Lo dicho no sugiere que la conducción de una organización no requiera de un propósito y cierta idea de cómo alcanzarlo. Pero si convertimos esas hipótesis en un norte excluyente, corremos el peligro de ver y atender apenas lo que nuestros planes habían previsto. El management debe saber aprovechar también lo imprevisto a fin de que lo impensado no se convierta en una fuente de desajuste, sino en una oportunidad para descubrir posibilidades y recursos cuya existencia, de antemano, se desconocía. Cuando se actúa en esta línea, la acción clarifica el significado. Frente a hechos que no terminamos de entender, actuamos. Haciendo cosas, la realidad parece ordenarse, al tiempo que lo desconocido adquiere sentido.
Detrás de todas estas cuestiones está el liderazgo y la capacidad de la autoridad para canalizarlo, esto es, su habilidad para ver en las iniciativas de la gente posibilidades y no transgresiones. Como explicamos, el liderazgo no es la atribución de una posición, ni un estatus ni un cargo, sino un emergente, que aparece en determinada circunstancia y que se mantiene en tanto esta continúe. La autoridad debe asegurar el sentido, establecer reglas de juego y construir confianza y compromiso. El liderazgo también viene desde abajo, desde la operación hacia los estratos medios y máximos; ese liderazgo debe ser reconocido, identificado, cuidado, protegido y resguardado, porque produce el conocimiento organizativo a partir de la experiencia operativa. Las HRO nos brindan un importante modelo de dinámica organizacional, caracterizado por la preocupación por el error, la resistencia a simplificar sus interpretaciones, la sensibilidad a lo que ocurre con las operaciones, el compromiso con la resiliencia, y el aliento y aprovechamiento de estructuras no del todo definidas. Son el compromiso y la confianza los que definen la calidad de la mente colectiva y la capacidad de la organización.

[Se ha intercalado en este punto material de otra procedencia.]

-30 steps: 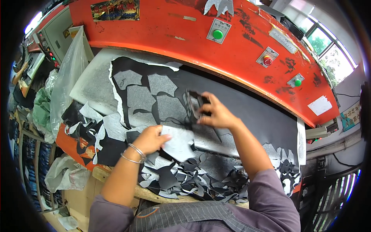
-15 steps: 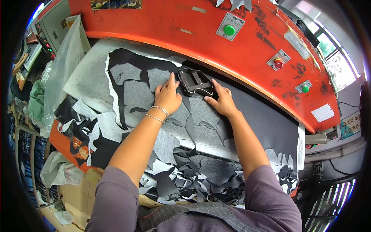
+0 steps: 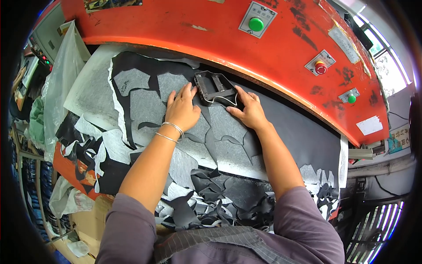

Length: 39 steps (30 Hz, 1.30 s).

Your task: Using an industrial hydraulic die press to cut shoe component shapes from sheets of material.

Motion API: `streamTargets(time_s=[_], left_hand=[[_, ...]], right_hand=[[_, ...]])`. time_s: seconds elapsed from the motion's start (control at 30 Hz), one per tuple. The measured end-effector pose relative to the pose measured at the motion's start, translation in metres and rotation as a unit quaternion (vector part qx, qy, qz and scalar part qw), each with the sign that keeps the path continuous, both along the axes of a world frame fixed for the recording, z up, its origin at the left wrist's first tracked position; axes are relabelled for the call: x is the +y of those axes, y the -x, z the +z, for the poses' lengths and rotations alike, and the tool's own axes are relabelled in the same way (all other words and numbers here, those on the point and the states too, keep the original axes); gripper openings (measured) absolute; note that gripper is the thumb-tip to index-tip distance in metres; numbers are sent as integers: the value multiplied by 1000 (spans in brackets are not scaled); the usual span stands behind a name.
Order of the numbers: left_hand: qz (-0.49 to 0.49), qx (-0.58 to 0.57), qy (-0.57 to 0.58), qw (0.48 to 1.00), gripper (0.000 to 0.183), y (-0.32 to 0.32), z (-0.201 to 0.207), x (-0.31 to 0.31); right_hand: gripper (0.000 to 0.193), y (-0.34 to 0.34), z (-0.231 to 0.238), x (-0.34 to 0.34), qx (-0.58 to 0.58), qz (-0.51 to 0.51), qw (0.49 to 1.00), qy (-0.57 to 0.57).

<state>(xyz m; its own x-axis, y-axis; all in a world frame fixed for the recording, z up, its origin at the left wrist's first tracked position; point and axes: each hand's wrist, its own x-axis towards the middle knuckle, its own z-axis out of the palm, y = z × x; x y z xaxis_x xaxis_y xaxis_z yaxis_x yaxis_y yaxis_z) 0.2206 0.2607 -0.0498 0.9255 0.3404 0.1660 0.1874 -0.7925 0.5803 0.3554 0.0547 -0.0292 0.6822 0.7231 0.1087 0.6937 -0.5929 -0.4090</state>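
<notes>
- We stand before a red press (image 3: 184,28), whose long front bends across the top of the view; fingers are safest well back from its lower lip, since the work lies close beneath it.
- Below it we see a whitish board (image 3: 88,90), bare at the left and worn grey.
- On the board lies our black sheet (image 3: 303,134), unbroken at the right; grey cut shapes (image 3: 147,110) with thin dark strips between them fill its left and middle. We judge that lining up closely with their edges would spare material.
- Nearest us, a pile of black and grey scraps (image 3: 237,191) is best left clear of the sheet, so nothing lodges underneath.
- The dark metal die frame (image 3: 218,94), with its crossbar, rests on the sheet just above the grey shapes, near the press lip, between our hands. It should sit flat, without rocking.
- Our left hand (image 3: 181,110) is loosely spread, fingertips at the frame's left side, not wrapped round it.
- Our right hand (image 3: 249,110) is open too, index finger against the frame's right side and thumb near its lower corner. Light, even pressure from both sides suits small adjustments.
- A thin pale cord (image 3: 224,98) loops along the frame's near edge; we should check that it is not pinched underneath.
</notes>
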Motion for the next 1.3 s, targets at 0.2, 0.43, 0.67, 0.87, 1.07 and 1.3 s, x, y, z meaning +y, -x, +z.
streamTargets(time_s=[0.2,0.43,0.67,0.87,1.07,1.3], left_hand=[[18,-49,48,997,66,3,-1,4],[-27,-279,259,924,17,16,124,-42],[-116,-393,-216,886,25,17,195,-118],[-188,-292,-22,937,28,128,140,-129],[-112,-403,-131,899,30,144,178,-112],[-181,-218,-100,954,35,223,148,-140]], right_hand=[[80,32,27,-24,-4,-37,998,-57],[36,28,148,-197,-101,-203,690,-687],[61,-45,148,-333,-317,-477,679,-459],[70,127,121,-278,-324,-364,774,-404],[87,139,135,-264,-230,-390,779,-433],[68,255,101,-292,-95,-276,871,-395]])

[1] Wenger, E. (2001). Comunidades de práctica: aprendizaje, significado e identidad. Barcelona: Paidós.
[2] Weick, K. E., & Roberts, K. H. (septiembre de 1993). Colective minds in organizations: heedful interrelating on flight decks. Administrative Science Quarterly, 38(3), 357-381.
[3] Vale aclarar que nuestro análisis no implica ni propone la extinción de las áreas privada, ciega y desconocida. La organización tendrá siempre sectores diferenciados por su expertise y su práctica, así como territorios inexplorados y desconocidos por todos.